Ben_-_Transmute: Yeah I am I'm tired but I figure that I can go ahead and give scribing a shot.
ben_-_transmute is scribing.
Nis: starting with interop pull 459
<transcriber> Chris_Abernethy: Yes so this is one of the ones that's been kicking around for a while this fixes issue 363 which was the one to add a link to import Postman collections this modifies the documentation for both the performance in the interop tests with some instructions on how to import each of the different items in the postman so yeah that's basically a documentation update.

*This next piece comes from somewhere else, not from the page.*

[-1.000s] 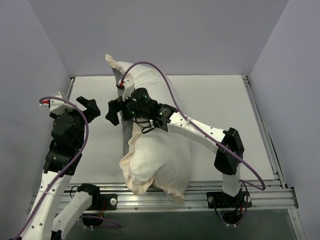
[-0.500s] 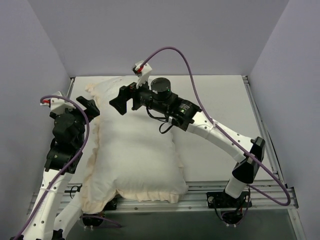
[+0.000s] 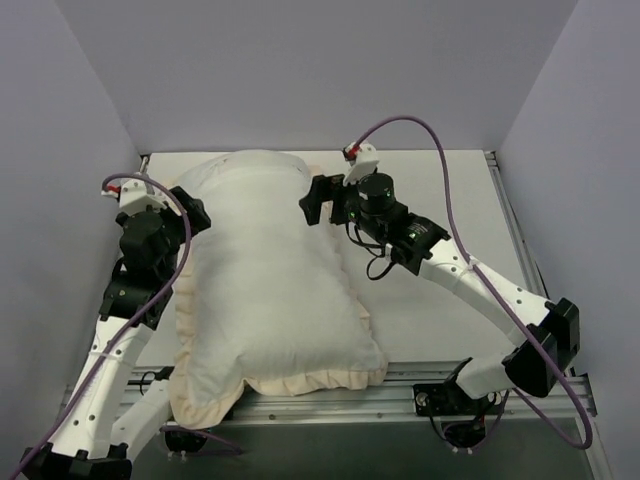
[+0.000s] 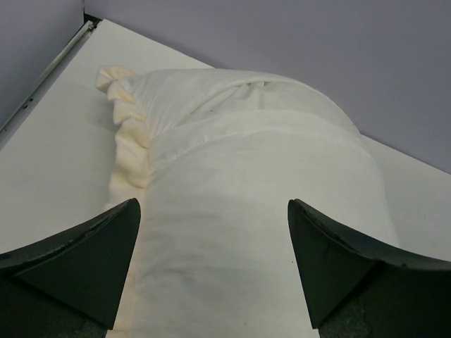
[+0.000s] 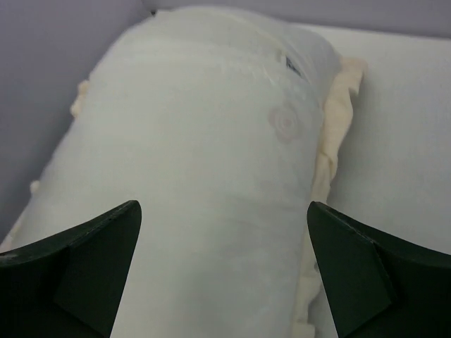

Chris: this issue fixes issue 363 for documentation update
<transcriber> Ben_-_Transmute: The this looks like we've got looks like transcribers on can you get the three dots and then turn off captions.
Nis: next 462
Chris: this is another oldie but goodie, suggest by Ted to update procedure for meeting publication
Chris: also address process for manually scribing
Nis: we have enough approvals, any objects?
Chris: this PR adds a brows-able list of historical reports
Chis: i created this PR before making this ready for PR on the issue
Chris: this PR adds a top level json property on the verifiable credential to align with vc-api
Chris: this will be breaking change that will start failing test when it merges
Orie Steele: I am in favor of the change
Chris: this PR is the same change but for verifiable presentations
<jim_masloski> :)
Orie Steele: This one is disagree with (sarcasm)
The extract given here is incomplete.